Yes and no.
For many diseases, including cancer, an expert panel of doctors gets together to agree upon drugs and therapies that should be used to treat the illness, based on a systematic review of the medical literature. This “standard of care” is then widely used by healthcare professionals as clinical practice guideline recommendations.
For many years, the standard of care in pancreatic cancer has been:
- Surgery, followed by adjuvant therapy (additional treatment applied after the initial approach, usually chemotherapy or chemotherapy with radiation) for early-stage patients who are in good health, with accessible, ‘resectable’ tumors (tumors that are surgically removable).
- For more advanced metastatic pancreatic cancer, which the majority of patients face, chemotherapy was usually the first treatment given (often referred to as ‘first-line treatment’). For those who are fit enough, the two most common chemotherapy regimens are: FOLFIRINOX (5-fluorouracil, leucovorin, irinotecan, and oxaliplatin) or gemcitabine plus nab-paclitaxel (Gemzar plus Abraxane).
- For those who might not tolerate an aggressive chemotherapy treatment, a single drug (gemcitabine) treatment is recommended.
- If the first-line treatment fails, or stops providing benefit as the cancer evolves, the next line of therapy (‘second-line treatment’) is usually whichever regimen was not administered first.
But as the understanding of the biology of pancreatic cancer rapidly evolves, and genetic testing becomes more accessible, treatments have become more and more tailored to each individual patient.
In some ways, pancreatic cancer treatments have always been customized to each patient. Upon diagnosis, patients undergo evaluations of their general health to determine their ‘performance status,’ or how well they will be able to tolerate certain treatments. Many patients with advanced disease may be suffering from appetite or weight loss, for instance, and may not do well on a treatment that may cause vomiting and diarrhea.
The era of precision medicine has made it possible to personalize treatments based on molecular analysis of individual tumors.
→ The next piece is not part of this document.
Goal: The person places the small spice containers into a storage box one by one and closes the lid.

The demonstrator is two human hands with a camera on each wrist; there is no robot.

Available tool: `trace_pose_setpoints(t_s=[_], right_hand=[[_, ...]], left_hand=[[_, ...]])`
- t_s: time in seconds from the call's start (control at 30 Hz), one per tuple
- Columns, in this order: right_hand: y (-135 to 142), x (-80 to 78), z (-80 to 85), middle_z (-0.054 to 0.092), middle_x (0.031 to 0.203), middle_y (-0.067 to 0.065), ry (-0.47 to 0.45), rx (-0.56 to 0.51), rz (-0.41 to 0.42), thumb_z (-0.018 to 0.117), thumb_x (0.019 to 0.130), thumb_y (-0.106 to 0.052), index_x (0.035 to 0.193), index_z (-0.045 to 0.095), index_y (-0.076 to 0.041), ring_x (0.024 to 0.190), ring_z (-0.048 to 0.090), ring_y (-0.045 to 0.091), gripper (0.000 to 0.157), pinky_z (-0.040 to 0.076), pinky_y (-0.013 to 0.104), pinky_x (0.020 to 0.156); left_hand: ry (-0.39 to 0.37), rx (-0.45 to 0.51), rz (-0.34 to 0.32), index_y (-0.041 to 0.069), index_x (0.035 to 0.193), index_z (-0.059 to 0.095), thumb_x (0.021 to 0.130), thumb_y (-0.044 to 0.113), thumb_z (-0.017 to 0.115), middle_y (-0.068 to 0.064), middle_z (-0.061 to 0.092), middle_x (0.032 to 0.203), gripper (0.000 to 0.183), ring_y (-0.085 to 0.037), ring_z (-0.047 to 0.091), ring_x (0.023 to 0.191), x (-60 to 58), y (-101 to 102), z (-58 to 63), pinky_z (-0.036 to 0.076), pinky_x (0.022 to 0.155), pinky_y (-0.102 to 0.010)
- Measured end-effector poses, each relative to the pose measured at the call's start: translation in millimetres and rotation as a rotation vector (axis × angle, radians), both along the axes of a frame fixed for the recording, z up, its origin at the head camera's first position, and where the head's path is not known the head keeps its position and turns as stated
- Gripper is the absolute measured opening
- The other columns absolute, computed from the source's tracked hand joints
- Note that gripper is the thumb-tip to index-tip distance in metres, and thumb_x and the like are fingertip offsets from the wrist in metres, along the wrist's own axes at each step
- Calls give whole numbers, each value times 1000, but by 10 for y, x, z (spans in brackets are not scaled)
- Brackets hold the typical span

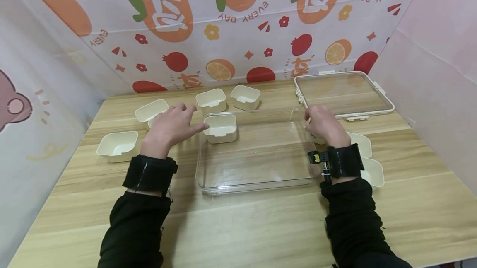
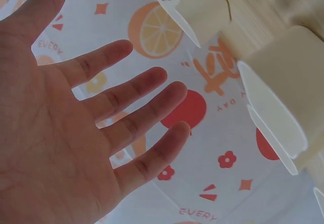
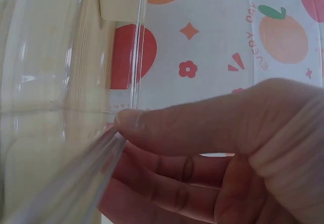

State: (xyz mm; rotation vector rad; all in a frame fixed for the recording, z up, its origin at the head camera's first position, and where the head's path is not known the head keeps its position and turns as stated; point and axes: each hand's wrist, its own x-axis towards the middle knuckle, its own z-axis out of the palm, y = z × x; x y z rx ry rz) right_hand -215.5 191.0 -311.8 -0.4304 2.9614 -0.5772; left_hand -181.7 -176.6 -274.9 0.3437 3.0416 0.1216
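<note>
The front of the pale wood-grain table [image 1: 238, 226] came nearest, and just beyond it stood the clear, rectangular plastic box [image 1: 257, 186], one long side toward the person. To the right of the box, partly covered by the right wrist, sat a pair of small, cream, rounded-square plastic cups [image 1: 373, 172]; to its left sat a matching single cream cup [image 1: 118, 146].

The right hand [image 1: 323, 124] pinched the box's rim on the right side, toward the back, thumb over the edge and fingers curled below. The left hand [image 1: 170, 128] hovered at the box's left side, fingers spread and extended, holding nothing — whether its thumb touched the cream corner cup [image 1: 220, 129] could not be told. That cup rested inside the box, in the far left corner.

Behind the box were two more cream cups [image 1: 211, 101], and behind its right end lay the clear lid with a cream frame [image 1: 344, 94].

The step in hand seemed to be arranging cups inside the box — one in, the others around it. The next move seemed to call for the left hand closing on another cup while the right steadied the rim.
</note>
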Motion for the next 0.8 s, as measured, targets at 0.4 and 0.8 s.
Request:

In some cases, it may even be possible to target a patient’s specific genetic mutations.
A host of new targeted therapies now exist to treat pancreatic cancer based on these mutations. Erlotinib, for example, is a targeted oral agent in advanced pancreatic cancer. PARP inhibitors are being explored for those with BRCA1/2 mutations.
Immunotherapy has also been a hot topic in oncology, and it is being explored in pancreatic cancer, with mixed results. Only a very specific patient population has seen significant benefit from immunotherapy so far—those with tumors that have microsatellite instability (MSI-High) or tumors with impaired DNA mismatch repair (MMR-deficient).
The reality is that pancreatic cancer develops many mechanisms to resist the drugs commonly used to kill it, such as aberrant gene expression, mutations, deregulation of key signaling pathways, support of stroma cells, and presence of highly resistant stem cells. This produces an environment that hinders drug penetration, expels the drug from tumor cells, and overcomes the toxic effects of chemotherapy. New treatments may be tried in order to overcome this, and many clinical trials are in place to determine the best solutions.
In fact, the incorporation of clinical trials has become increasingly standard in the care of most patients at some point in their treatment journey.
The New Standard
The medical bodies that develop standards of care have barely been able to keep up with the speed of progress in research and treatment.
The clinical practice guidelines from the American Society of Clinical Oncology (ASCO), for instance, were last updated in 2016, and the European standard set by the European Society for Medical Oncology (ESMO) was published in 2015, although new information is occasionally added to their site.
The most recent guidelines were published by the National Comprehensive Cancer Network in 2019. Outlined in a handy, comprehensive patient guide, the NCCN drops the phrase “standard of care” in favor of “preferred options.” The sheer size of the document (86 pages) is indicative of just how much the treatment field has grown in the past decade. Supportive and palliative care are also given prominent coverage.
What is the new standard of care? Genetics-based tailored treatment and clinical trials that put patients at the cutting edge of therapy. In addition to all the therapies mentioned earlier, there are also off-label treatments, which may be effective against the disease but are not specifically approved to treat pancreatic cancer.
If your doctor has not suggested genetic testing of your tumor, or discussed clinical trial participation, you may wish to ask questions to ensure you are presented with all available options, when making every treatment decision.